__Excerpted records__:
= = = = =
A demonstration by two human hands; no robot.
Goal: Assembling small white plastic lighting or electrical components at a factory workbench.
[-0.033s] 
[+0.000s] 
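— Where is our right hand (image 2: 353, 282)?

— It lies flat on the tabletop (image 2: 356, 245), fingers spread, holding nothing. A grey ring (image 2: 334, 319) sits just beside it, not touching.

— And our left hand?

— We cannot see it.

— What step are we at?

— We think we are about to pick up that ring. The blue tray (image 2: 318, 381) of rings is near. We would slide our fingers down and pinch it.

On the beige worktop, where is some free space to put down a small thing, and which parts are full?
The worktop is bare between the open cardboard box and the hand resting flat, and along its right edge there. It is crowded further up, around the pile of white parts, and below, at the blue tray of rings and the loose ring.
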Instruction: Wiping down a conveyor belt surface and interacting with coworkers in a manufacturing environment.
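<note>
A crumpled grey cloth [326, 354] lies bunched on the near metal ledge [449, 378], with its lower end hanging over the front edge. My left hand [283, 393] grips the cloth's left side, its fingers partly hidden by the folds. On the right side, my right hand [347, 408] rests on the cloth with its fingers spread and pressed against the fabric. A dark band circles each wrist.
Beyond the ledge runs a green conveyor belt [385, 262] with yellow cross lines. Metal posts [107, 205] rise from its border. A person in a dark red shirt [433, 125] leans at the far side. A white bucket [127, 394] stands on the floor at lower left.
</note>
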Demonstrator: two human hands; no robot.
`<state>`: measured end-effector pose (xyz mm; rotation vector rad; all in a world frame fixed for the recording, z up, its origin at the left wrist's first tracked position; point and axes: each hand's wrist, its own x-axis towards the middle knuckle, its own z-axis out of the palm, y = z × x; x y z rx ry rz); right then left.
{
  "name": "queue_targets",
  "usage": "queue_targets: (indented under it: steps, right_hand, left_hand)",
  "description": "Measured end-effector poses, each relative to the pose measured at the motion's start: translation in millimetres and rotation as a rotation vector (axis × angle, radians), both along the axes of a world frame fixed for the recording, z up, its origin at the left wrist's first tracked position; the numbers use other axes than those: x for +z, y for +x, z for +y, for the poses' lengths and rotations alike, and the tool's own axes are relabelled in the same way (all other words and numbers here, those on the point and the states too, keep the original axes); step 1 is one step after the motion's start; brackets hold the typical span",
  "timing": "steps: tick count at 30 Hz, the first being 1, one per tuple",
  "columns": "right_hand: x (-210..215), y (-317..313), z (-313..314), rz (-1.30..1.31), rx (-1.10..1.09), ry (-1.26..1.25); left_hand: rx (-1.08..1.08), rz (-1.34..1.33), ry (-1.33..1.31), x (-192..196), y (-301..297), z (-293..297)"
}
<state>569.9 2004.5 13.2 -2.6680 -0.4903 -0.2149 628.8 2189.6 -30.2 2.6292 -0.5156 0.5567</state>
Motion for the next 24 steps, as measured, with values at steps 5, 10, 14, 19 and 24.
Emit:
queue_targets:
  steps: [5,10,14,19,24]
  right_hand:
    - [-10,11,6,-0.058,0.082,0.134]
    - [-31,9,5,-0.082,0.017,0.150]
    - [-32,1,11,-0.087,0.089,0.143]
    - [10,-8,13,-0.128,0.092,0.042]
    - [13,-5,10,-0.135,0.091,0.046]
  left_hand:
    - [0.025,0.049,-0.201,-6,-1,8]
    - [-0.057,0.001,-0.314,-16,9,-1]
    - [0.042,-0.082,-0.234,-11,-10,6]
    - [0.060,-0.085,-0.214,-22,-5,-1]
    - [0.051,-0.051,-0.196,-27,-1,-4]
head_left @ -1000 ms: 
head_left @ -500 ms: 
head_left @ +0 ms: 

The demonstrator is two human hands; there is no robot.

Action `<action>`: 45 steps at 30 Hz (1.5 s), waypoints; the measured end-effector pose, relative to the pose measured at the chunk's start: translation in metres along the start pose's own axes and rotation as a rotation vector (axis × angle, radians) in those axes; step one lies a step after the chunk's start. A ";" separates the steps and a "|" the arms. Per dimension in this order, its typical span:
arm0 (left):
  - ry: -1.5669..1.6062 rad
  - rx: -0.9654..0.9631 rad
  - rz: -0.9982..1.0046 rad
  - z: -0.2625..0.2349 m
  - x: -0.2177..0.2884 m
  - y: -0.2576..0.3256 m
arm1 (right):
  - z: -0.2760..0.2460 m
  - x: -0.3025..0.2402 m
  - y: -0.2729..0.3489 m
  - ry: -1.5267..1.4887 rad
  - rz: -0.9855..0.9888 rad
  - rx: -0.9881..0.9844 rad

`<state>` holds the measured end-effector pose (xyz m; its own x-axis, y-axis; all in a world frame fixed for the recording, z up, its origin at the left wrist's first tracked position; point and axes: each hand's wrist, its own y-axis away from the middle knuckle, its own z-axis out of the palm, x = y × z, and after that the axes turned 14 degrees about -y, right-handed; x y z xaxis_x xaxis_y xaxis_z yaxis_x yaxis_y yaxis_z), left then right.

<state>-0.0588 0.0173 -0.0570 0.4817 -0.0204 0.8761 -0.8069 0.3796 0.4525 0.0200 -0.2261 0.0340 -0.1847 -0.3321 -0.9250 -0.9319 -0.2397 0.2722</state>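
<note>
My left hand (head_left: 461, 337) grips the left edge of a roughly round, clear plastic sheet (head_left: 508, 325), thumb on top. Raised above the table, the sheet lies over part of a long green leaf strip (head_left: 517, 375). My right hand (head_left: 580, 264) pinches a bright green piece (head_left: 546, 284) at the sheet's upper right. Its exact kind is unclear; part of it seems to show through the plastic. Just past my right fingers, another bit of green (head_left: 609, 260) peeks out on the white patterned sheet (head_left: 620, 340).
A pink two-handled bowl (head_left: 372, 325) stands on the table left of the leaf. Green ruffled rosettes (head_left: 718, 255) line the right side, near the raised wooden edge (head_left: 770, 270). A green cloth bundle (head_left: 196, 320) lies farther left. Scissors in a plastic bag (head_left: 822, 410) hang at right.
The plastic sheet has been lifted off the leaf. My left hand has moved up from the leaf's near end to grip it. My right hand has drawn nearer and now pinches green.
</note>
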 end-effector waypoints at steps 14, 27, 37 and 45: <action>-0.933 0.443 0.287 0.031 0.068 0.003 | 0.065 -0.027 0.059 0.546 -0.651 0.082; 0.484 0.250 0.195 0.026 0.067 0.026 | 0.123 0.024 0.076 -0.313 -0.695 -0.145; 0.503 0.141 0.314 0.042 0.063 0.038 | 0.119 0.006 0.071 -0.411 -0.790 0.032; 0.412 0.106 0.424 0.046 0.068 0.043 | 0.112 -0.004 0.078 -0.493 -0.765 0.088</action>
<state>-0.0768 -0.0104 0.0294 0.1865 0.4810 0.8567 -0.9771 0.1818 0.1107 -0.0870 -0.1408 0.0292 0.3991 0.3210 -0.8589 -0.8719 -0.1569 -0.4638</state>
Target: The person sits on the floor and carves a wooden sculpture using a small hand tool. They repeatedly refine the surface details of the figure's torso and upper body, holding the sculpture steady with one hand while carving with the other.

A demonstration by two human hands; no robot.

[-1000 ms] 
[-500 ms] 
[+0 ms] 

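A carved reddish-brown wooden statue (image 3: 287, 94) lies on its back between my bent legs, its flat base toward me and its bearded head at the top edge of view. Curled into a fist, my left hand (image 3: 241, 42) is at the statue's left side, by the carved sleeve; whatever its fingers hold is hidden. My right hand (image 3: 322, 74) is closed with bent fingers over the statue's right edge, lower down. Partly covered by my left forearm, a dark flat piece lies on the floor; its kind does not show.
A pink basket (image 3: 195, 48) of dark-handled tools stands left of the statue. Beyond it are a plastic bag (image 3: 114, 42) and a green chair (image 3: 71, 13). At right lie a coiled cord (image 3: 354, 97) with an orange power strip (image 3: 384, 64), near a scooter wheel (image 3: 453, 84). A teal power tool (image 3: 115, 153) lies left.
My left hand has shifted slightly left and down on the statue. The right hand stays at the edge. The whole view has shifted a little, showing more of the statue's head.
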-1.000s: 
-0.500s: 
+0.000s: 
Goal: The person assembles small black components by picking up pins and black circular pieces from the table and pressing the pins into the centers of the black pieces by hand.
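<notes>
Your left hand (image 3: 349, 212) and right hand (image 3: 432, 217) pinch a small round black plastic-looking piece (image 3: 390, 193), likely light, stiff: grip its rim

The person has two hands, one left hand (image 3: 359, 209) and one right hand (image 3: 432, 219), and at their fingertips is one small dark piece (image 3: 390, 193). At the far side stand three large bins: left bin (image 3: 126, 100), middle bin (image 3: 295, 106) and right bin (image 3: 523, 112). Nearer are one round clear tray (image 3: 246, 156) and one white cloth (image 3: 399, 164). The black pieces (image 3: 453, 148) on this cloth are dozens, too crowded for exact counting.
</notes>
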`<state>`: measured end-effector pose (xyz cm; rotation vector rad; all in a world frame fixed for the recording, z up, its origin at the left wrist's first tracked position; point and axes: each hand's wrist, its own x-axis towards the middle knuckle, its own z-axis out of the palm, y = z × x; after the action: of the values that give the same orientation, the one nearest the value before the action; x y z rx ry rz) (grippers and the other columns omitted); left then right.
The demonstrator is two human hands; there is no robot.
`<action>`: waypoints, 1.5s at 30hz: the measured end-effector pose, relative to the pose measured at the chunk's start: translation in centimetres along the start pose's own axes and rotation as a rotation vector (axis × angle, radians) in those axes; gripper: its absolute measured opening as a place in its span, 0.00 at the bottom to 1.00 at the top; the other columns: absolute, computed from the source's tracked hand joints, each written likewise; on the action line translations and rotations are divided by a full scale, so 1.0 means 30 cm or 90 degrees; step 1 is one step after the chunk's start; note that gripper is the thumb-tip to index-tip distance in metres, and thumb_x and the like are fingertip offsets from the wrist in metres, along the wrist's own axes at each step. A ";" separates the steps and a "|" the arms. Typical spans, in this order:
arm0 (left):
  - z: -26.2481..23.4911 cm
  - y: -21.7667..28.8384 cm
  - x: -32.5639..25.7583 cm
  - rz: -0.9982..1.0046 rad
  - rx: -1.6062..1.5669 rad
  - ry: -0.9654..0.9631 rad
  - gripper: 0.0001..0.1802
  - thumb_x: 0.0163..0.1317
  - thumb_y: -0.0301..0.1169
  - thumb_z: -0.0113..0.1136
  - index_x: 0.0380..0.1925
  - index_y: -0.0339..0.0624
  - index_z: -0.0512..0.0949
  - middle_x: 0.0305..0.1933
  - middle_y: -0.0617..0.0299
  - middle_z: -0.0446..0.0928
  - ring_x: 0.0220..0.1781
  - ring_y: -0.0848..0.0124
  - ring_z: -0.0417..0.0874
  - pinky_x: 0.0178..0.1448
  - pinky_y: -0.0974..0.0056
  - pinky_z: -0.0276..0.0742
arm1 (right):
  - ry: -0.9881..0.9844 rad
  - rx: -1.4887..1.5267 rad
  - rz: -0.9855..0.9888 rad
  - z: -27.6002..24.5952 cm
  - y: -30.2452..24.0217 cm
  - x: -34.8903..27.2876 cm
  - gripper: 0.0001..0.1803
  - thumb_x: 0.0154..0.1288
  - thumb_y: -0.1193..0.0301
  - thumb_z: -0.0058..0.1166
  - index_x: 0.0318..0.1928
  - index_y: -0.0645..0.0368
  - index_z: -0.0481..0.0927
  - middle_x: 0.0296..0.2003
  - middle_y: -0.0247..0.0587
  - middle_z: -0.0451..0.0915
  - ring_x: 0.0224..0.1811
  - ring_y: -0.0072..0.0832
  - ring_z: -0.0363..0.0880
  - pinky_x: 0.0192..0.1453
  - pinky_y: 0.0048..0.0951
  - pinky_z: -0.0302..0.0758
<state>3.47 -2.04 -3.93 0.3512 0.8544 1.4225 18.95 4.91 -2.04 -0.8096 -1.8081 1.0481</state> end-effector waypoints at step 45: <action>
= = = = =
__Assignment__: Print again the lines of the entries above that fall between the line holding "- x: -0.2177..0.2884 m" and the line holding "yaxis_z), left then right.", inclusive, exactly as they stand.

__Solution for this exercise__:
  - x: -0.2177..0.2884 m
  - y: -0.2576..0.3256 m
arm1 (right):
  - z: -0.2760..0.2460 m
  - x: -0.3025..0.2402 m
  - y: -0.2729..0.3489 m
  - ry: -1.5267..1.4887 rad
  - rz: -0.9855..0.9888 rad
  - rx: -0.9881..0.9844 rad

`<state>` holds the measured end-effector pose (xyz m; its own x-axis, y-axis; all in a world frame fixed for the recording, z up, its origin at the left wrist's first tracked position; point and axes: each hand's wrist, its own y-axis away from the middle knuckle, its own z-axis out of the palm, x = y × z, and after that the axes turned 14 degrees about -y, right-handed; x y z xaxis_x xaxis_y xaxis_z yaxis_x yaxis_y yaxis_z), left then right.

This exercise has now been completed.